Cole v. State

101 S.W. 218, 51 Tex. Crim. 89, 1907 Tex. Crim. App. LEXIS 74
CourtCourt of Criminal Appeals of Texas
DecidedFebruary 27, 1907
DocketNo. 3858.
StatusPublished
Cited by14 cases

This text of 101 S.W. 218 (Cole v. State) is published on Counsel Stack Legal Research, covering Court of Criminal Appeals of Texas primary law. Counsel Stack provides free access to over 12 million legal documents including statutes, case law, regulations, and constitutions.

Bluebook
Cole v. State, 101 S.W. 218, 51 Tex. Crim. 89, 1907 Tex. Crim. App. LEXIS 74 (Tex. 1907).

Opinion

BBOOICS,

Judge.—Appellant was convicted of manslaughter, and his punishment assessed at four years confinement in the penitentiary.

This is the third appeal of this case. The former appeals may be found in 8 Texas Ct. Rep., 141, and 13 Texas Ct. Rep., 730. We refer to the former opinions for statement of facts in the case.

Bill of exceptions number 1 shows that defendant placed James Gipson upon the stand, who was the postmaster at Coleman, Texas, who testified that he had been postmaster about twelve years; that he was postmaster at the time the defendant and his wife were living together as such; that he had a conversation with C. C. Hudson, the deceased, with reference to the delivery of mail to Mrs. Lydia Cole, appellant’s wife. Deceased told the postmaster to hold Mrs. Cole’s mail and deliver the same to him, deceased. “I told deceased I could not do it, and he replied that Mrs.
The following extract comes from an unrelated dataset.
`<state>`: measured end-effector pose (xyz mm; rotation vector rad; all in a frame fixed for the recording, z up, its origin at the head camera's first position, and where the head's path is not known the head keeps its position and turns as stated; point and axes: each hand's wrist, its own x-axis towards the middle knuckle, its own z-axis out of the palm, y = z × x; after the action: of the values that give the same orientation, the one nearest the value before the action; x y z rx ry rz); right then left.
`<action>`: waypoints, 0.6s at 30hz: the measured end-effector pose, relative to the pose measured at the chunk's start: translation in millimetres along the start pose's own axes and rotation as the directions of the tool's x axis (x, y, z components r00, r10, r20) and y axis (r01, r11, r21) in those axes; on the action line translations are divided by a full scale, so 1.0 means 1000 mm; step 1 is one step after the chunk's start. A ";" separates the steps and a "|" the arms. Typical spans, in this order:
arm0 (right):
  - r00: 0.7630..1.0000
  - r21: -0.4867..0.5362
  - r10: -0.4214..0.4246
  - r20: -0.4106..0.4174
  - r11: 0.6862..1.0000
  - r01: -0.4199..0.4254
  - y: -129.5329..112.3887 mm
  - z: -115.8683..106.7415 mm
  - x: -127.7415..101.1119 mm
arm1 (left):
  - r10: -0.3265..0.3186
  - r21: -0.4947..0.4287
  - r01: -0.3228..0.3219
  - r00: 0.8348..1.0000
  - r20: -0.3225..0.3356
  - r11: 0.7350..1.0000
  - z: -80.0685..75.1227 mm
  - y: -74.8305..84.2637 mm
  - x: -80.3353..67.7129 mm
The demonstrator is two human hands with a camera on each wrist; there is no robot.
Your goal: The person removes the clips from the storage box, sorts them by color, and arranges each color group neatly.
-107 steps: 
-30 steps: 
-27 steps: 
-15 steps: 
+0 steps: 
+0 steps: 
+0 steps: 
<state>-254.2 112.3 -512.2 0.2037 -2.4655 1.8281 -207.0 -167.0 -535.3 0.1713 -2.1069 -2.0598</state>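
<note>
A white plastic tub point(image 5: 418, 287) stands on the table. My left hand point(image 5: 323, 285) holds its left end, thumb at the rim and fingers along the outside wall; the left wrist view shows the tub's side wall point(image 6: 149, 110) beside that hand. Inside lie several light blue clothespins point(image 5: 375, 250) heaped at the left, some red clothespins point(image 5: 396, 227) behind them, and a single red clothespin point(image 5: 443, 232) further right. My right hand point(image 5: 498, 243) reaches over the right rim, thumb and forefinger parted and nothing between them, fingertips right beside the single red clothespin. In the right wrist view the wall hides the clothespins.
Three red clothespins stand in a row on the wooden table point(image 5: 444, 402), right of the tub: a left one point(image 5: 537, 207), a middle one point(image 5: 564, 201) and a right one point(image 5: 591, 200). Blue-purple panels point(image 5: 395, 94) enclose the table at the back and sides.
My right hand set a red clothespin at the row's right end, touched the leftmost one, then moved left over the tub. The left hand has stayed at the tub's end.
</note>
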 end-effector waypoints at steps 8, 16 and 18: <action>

Cole, who was deceased’s daughter, was under age, and that he had a right to do that. I told him that I knew that but that he had recognized her as a married lady and had up to that time and that I couldn’t retain her mail.” The witness was asked where was the defendant at that time, and he replied that he was at Sterling. “Q. Was it the letters that would come from Sam that he wanted you to keep and not deliver to Lydia but to him? A. Yes, sir. Q. And you told him you couldn’t do it? A. Yes, sir.” Thereupon, the State cross-examined the witness. “Q. In that conversation, did he tell you about what he had done for Sam? A. Yes, sir, I guess we talked for may be half an hour about it, and he said it just looked like they couldn’t or wouldn’t get along together, and he seemed to be worried over it and then in the conversation he said if they would get together and live right that he would still be ready to help them again. Q. Did he say he would much rather they would get along? A. Yes, sir; he said he would help them if they would get along but it seemed like they couldn’t, or wouldn’t get along together. Q. Did he say in that conversation that every father wanted to see his children do well and that ho wanted to see Lydia and Sam do well ? A. Yes, sir. Deceased and I were old time friends.” On re-direct examination defendant’s counsel proved by the witness that deceased never told him about his children getting along well together until after the witness told him it would be a violation of the law to deliver the letters to him.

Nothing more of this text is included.